Tuesday June 14, 2016 

School News

Rick Hansen School Tops Co-Op Competition 

Tri-mentorship teaches kids business skills

Tashon Ziara, Prospera


Rick Hansen Secondary teacher Michelle Myers (left) is joined by students Jessica Daveshar, Amanjot Dhaliwal and Manjot Dhaliwal, as well as Co-ops in Schools program director Tasha Nathanson and Prospera Credit Union’s Sundeep Sandhu.


iving youth the opportunity to learn about co-operatives and how they contribute to strong local economies as well as gain practical business skills;  these are the primary objectives behind the BC Co-operative Association’s new Co-ops in Schools Program (CIS).


The CIS youth outreach program takes place throughout the school year in selected regions of BC and utilizes an innovative tri-mentorship model to link the co-operative business sector with both universities and high schools to raise awareness around the co-operative economy and provide youth with professional development opportunities as well as career insight and practical skills and knowledge.

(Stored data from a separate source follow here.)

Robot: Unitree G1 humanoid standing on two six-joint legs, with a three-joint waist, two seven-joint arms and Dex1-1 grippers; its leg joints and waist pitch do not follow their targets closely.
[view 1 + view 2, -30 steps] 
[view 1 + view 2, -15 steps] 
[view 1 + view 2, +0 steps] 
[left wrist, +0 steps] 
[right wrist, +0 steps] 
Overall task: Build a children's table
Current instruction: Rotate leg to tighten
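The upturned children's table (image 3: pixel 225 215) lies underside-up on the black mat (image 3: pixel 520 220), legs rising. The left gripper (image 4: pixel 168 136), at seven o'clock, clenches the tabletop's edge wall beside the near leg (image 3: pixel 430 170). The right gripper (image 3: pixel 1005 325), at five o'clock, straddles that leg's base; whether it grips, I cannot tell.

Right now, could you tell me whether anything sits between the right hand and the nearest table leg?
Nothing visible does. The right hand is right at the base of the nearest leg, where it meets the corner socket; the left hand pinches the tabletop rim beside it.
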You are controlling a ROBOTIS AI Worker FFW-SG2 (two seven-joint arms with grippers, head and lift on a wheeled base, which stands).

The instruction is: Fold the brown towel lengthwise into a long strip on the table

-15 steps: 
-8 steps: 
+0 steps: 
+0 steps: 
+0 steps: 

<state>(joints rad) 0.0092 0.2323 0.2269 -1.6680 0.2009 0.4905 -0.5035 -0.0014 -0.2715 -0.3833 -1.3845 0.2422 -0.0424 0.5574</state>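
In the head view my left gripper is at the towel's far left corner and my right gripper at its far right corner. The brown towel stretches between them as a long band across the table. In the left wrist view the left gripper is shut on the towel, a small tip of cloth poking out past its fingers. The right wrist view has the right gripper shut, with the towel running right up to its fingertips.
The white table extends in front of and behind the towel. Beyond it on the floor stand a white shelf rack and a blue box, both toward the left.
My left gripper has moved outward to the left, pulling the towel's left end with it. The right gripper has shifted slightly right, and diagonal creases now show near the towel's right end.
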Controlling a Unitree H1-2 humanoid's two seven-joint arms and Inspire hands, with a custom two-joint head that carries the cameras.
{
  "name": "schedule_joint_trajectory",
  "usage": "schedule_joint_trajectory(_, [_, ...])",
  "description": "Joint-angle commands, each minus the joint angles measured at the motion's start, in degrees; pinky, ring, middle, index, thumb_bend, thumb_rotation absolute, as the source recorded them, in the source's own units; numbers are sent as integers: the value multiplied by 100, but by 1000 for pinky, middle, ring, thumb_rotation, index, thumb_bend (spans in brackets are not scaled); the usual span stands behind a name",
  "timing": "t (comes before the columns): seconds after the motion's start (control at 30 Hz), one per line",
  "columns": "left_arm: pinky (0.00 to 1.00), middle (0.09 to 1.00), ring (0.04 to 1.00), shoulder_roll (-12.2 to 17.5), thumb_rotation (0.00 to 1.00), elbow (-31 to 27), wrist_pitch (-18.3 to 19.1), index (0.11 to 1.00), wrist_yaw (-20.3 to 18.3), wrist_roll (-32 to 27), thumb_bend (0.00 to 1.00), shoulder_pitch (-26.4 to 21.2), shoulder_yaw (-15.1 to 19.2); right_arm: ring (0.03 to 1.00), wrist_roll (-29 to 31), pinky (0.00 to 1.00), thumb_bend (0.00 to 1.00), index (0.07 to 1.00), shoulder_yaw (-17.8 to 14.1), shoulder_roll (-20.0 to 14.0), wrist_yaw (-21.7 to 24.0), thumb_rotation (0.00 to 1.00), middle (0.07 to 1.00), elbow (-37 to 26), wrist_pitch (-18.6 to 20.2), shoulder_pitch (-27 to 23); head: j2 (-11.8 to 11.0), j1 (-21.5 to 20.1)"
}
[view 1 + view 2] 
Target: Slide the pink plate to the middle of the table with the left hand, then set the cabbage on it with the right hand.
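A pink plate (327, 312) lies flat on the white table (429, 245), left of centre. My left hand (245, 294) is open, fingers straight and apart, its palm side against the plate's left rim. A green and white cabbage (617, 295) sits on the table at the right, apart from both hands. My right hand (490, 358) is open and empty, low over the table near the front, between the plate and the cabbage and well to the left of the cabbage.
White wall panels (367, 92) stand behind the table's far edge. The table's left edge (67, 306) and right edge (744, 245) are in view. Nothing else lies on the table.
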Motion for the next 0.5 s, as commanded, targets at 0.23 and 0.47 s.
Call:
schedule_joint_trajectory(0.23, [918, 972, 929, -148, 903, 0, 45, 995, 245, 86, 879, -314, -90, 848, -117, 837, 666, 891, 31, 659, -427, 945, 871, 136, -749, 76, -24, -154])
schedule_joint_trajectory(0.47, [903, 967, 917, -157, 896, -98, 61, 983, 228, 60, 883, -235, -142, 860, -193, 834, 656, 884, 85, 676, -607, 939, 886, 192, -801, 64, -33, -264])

CIS also gives professionals working in the co-operative sector the opportunity to share their knowledge and experience by engaging them as “mentors” to university students and in turn, the post-secondary “mentees” share what they are learning with high school students through extra-curricular Co-op Clubs.


The tri-mentorship model provides unique benefits for each group: co-ops and credit unions become closer to their communities and develop stronger relationships with area schools; post-secondary students develop new skills and a deeper understanding of the co-operative business model; and high schools students develop new skills and take part in activities that enrich their knowledge of how co-op businesses operate.


A highlight of the program is the Case Co-opetition, in which Co-op Clubs across the province are challenged to select from a list of real cases submitted by BC co-ops and credit unions and develop the best alternative to solve a business challenge. Abbotsford’s Rick Hansen Secondary team, made up of students Jessica Daveshar, Amanjot Dhaliwal and Manjot Dhaliwal, and guided by Michelle Myers (the school’s Career Programs Facilitator), chose the Wood Shop Workers Co-op as the focus of their entry.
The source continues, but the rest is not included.